Abstract

Introduction
Arising as a concept for differences in astronomers’ observations in early 19th-century Europe, the ‘personal equation’ is a crucial piece of the pre-history of what would later be technically termed ‘observer bias.’ The term ‘personal equation’ spread into a variety of fields, including medicine, where it was used widely and variously from the late 19th century to the middle of the 20th century. 1 We have elsewhere described the complexities of the use of the term in Anglo-American medicine between the mid-19th and mid-20th centuries, which reflected evolving concerns over the perceived art and science of medicine. 2
A principal use of the term ‘personal equation’ reflected concern about observer bias. It thus serves as a useful marker for examining the variety of methods invoked to reduce or remove bias and so promote fair assessments. Medical professionals adopted the ‘personal equation’ term to denote such bias in many types of observations and in many different facets of medicine. These included assessments of symptoms and physical examinations, laboratory data, emerging technologies (such as X-ray), diagnosis and classification of diseases, and estimates of therapeutic effects.

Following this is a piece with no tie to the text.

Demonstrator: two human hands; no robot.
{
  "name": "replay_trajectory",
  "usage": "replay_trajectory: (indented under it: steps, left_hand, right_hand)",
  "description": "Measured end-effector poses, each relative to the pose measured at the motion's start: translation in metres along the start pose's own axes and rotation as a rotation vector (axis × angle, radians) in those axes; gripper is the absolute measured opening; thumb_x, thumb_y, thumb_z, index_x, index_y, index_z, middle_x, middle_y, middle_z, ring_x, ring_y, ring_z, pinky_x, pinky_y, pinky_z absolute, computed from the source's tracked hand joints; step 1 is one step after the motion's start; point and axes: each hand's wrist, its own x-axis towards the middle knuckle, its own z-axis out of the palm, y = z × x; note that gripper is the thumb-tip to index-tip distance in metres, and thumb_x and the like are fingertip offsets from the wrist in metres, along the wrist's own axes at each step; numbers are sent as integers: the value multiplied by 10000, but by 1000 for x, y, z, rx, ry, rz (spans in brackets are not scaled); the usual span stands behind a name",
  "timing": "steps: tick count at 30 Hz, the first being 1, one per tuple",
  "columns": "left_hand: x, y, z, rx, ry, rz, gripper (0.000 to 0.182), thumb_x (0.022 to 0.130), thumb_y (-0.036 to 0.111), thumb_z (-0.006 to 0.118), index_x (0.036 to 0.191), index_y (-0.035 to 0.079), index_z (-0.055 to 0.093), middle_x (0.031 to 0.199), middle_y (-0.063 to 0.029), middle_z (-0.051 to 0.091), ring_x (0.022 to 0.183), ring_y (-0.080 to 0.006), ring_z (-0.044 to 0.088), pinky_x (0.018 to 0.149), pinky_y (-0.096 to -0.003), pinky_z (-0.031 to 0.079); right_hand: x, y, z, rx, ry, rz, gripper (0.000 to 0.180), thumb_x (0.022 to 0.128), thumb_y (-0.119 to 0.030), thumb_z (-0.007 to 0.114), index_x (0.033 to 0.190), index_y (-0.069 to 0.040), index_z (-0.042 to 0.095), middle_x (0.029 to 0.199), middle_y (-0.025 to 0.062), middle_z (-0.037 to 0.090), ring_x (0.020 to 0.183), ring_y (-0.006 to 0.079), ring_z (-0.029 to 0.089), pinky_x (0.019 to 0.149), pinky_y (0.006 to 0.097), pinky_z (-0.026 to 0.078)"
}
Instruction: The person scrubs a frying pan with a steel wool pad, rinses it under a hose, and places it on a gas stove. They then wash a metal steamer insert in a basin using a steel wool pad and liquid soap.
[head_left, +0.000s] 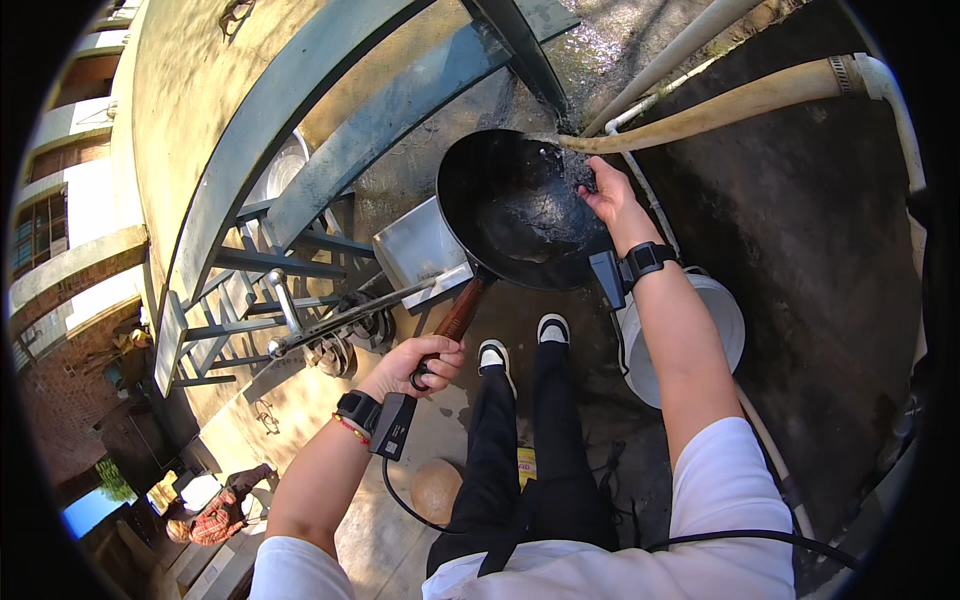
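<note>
My left hand (433, 365) grips the wooden handle (466, 307) of a black wok (487, 202). Water runs from the end of a pale hose (697, 112) at the wok's far rim, with splashes over its right part, and some water lies inside. My right hand (604, 191) is at the right side of the wok, thumb and fingers bent and somewhat apart in the splashing water. Whether its fingertips touch the wok or hold anything small cannot be told.
A metal dustpan-like tray (420, 251) lies left of the wok, near a metal bar (367, 306). Blue-grey metal framework (300, 120) stands at left. A white bucket (705, 330) is below my right forearm. A round tan object (436, 491) lies near my legs. A person (217, 517) is far off at lower left.
</note>
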Motion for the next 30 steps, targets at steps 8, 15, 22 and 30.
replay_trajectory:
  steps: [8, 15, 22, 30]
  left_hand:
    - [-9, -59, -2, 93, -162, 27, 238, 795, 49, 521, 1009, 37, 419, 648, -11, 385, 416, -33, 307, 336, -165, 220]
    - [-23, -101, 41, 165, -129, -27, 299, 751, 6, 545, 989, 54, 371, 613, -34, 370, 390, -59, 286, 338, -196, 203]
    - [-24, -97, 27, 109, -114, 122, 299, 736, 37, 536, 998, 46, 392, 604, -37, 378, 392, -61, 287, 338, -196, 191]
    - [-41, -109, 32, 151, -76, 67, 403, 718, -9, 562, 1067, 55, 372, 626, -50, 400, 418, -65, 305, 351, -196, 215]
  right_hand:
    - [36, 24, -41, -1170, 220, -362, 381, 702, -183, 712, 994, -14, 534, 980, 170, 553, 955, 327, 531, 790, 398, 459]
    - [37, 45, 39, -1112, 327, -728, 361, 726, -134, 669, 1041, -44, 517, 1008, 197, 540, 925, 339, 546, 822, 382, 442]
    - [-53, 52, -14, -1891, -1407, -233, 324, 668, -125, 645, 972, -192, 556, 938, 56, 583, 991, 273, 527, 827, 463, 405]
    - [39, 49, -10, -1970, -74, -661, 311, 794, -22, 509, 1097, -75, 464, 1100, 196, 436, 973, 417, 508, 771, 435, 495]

The sources of observer bias associated with the ‘personal equation’ were manifold, as John Shaw Billings suggested in 1886: Almost all men suppose they think scientifically upon all subjects; but, as a matter of fact, the number of persons who are so free from personal equation due to heredity, to early associations, to emotions of various kinds, or to temporary disorder of the digestive or nervous machinery that their mental vision is at all time achromatic and not astigmatic, is very small indeed. (Billings,
3
p. 561)
Observers – Numbers and arrangement
Controlling the number and arrangement of observers was an oft-proposed method of limiting the personal equation, though authors differed about how this could be done. Some argued in favour of limiting observations to those of a single observer. While this may be counter-intuitive to 21st-century readers, many authors claimed that having multiple observers risked mixing multiple ‘personal equations’, which could likewise mix the impacts of variation on observations and thereby make it difficult to extract meaningful knowledge. In a study of the Wassermann test in a maternity hospital, for example, one author tried to reassure his readers of the integrity of his data by stating that ‘eighty-seven per cent of the laboratory work was performed by the same technician, thus largely eliminating the personal equation’ (Belding and Adams, 4 p. 816).
By contrast, others argued in favour of using multiple observers to limit the impact of individual personal equations. This could take the form of observers of equal skill or status crosschecking their observations and then reaching a consensus or deferring to an authoritative observer. One group of authors, for example, claimed in their study of diphtheria that ‘the personal equation has been eliminated by three persons making the examinations with checking of results’ (Geiger et al., 5 p. 645).
Another researcher, who had examined an association between the differences in blood pressure readings between different arms and aortic aneurysm, tried to eliminate ‘as far as possible’ his ‘personal equation’ through cross-checking his diagnoses of aneurysm with assessments made by other clinicians (Williamson, 6 p. 1516). Other researchers used a more hierarchical approach, as when one author sought to bolster his results by stating that ‘in order to remove the personal equation, Dr. P. Challis Bartlett, who for three years was superintendent of the Turland State Sanatorium, has kindly gone over the records’ (Pratt, 7 p. 15).
A variation on this theme entailed comparing or combining results gathered independently by different observers. In a study of body posture and body mechanics among first-year students at Harvard, for example, Lloyd Brown noted that, among physicians placing students into one of four graded categories, ‘the grading … was remarkably uniform and, while there was undoubtedly individual variation, the factor of personal equation seems to have been very slight’ (Brown,
8
p. 653). Such an approach could extend to a hope that individual variation would be diluted by still more observers. At the end of the 19th century, this ethos underpinned efforts at large-scale, medical society-driven ‘collective investigations’.
9
Along these lines, one contributor had addressed the Colorado State Medical Society in 1889 about collective investigations of the effects of climate on tuberculosis: To relieve [the investigations] from the element of the personal equation which an individual’s writing must always bear, this Society voted last year to entrust a consideration of this question to a ‘Committee of Collective Investigation’, which should have power to solicit reports from individual members of this Society. (Fisk,
10
p. 173)
Standardisation and emerging technologies
Many medical authors claimed that standardising methods of data acquisition could reduce the effects of personal equations. Such standardisation, reflecting 19th-century aspirations towards a ‘mechanical objectivity’, 11 could cover the sequence and timing of laboratory steps, classification schemes, and procedural rules. Thus, while discussing leucocytosis as an indicator of pneumonia, Richard Cabot noted that ‘in order that the influence of the personal equation might be as nearly as possible the same in all cases, an exactly identical technique [of drawing and preparing the blood and enumerating the cells] was used in all’ (Cabot, 12 p. 117). To support the rigor of standardisation, authors could also hold that training and experience in particular methods further limited the effects of the personal equation (Anon, 13 p. 79).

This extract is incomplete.